*How to complete this task:* Return each line of the listing that has the word "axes" in it.
______
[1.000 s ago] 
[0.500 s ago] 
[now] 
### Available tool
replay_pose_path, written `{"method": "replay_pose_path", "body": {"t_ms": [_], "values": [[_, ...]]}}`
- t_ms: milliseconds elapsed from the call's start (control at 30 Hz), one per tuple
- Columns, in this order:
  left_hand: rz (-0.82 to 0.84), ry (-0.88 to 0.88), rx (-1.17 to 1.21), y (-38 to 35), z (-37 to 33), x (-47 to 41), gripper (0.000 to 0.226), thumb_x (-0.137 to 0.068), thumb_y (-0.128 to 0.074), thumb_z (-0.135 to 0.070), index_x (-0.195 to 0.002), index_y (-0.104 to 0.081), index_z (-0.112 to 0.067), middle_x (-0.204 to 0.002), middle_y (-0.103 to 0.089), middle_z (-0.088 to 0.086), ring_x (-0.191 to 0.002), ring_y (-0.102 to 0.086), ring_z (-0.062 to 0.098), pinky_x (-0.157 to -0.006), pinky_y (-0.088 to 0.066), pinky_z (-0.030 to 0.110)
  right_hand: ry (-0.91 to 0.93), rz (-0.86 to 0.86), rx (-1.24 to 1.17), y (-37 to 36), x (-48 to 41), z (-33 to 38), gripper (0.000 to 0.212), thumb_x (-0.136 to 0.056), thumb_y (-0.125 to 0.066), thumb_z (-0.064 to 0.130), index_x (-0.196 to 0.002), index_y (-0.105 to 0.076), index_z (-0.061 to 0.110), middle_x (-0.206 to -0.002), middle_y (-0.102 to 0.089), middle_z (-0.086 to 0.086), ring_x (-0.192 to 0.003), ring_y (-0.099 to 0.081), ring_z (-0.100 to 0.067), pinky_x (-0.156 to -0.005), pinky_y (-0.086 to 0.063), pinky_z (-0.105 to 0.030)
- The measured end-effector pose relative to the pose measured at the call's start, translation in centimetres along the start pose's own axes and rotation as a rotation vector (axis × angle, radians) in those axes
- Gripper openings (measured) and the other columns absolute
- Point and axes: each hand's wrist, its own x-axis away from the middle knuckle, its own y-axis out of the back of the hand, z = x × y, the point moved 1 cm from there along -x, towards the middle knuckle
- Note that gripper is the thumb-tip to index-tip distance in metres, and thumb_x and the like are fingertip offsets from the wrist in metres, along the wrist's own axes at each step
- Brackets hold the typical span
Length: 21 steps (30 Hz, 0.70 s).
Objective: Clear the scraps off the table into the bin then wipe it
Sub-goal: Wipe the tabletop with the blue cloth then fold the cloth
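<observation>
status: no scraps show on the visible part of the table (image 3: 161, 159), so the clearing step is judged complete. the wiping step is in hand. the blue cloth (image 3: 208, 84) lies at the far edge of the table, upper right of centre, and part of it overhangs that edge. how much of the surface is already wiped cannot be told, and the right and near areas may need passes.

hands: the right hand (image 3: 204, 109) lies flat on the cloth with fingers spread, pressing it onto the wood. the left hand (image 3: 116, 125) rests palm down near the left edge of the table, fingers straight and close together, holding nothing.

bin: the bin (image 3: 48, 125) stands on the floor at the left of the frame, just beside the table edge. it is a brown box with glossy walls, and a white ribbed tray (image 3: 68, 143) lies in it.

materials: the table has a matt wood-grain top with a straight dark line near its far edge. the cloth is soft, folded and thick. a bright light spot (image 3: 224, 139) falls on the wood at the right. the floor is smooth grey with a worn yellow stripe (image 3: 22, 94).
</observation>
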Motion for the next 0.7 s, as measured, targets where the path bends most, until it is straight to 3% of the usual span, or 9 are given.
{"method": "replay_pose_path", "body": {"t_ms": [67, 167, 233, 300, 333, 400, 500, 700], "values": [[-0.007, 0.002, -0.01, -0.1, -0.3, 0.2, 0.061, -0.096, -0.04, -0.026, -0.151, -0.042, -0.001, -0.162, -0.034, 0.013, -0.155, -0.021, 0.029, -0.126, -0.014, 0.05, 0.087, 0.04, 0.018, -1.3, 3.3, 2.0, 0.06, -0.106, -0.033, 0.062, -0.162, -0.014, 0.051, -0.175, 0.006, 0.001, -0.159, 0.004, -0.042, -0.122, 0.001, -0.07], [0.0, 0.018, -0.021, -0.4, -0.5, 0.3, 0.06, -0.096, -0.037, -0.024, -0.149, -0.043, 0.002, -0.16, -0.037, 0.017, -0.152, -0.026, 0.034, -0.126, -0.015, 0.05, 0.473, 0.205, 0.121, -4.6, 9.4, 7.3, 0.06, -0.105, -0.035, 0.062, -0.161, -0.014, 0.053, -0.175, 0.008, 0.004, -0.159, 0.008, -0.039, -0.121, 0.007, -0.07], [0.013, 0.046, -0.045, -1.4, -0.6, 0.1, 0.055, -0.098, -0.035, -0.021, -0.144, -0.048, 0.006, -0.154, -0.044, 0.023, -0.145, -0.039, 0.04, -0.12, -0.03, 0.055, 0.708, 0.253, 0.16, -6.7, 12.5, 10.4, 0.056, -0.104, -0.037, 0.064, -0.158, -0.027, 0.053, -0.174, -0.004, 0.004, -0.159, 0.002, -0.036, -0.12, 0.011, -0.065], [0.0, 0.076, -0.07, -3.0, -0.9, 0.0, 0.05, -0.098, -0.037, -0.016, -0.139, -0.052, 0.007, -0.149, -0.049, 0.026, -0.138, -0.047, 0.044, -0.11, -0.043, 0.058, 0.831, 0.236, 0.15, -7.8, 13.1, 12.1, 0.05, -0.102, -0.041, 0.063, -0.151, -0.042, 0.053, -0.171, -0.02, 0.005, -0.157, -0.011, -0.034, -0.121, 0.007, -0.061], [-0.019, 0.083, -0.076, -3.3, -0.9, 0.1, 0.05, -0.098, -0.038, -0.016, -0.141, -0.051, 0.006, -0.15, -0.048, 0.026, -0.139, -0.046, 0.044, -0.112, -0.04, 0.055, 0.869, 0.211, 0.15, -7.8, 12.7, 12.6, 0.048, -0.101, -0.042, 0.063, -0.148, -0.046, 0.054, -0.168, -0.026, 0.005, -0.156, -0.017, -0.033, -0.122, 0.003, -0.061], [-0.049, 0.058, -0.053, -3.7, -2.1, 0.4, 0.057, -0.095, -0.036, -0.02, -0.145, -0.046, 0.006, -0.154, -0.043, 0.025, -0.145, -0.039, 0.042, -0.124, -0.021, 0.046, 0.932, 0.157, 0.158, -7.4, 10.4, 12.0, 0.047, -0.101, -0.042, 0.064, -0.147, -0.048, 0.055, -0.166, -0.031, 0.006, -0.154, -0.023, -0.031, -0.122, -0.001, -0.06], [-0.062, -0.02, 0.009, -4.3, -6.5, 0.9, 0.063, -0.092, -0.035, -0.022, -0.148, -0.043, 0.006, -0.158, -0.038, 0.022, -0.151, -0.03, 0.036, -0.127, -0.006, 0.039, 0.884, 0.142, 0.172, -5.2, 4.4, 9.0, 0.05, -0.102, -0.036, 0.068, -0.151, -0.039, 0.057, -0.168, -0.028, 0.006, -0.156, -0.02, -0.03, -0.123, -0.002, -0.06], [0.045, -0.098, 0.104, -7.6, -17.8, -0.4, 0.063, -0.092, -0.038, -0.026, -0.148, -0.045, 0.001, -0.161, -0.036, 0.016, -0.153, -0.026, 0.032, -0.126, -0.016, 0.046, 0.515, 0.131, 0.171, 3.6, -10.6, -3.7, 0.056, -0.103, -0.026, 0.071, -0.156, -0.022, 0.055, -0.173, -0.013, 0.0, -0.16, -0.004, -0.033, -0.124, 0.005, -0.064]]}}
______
*Task response:*
- The measured end-effector pose relative to the pose measured at the call's start, translation in centimetres along the start pose's own axes and rotation as a rotation vector (axis × angle, radians) in those axes
- Point and axes: each hand's wrist, its own x-axis away from the middle knuckle, its own y-axis out of the back of the hand, z = x × y, the point moved 1 cm from there along -x, towards the middle knuckle
- Note that gripper is the thumb-tip to index-tip distance in metres, and thumb_x and the like are fingertip offsets from the wrist in metres, along the wrist's own axes at each step

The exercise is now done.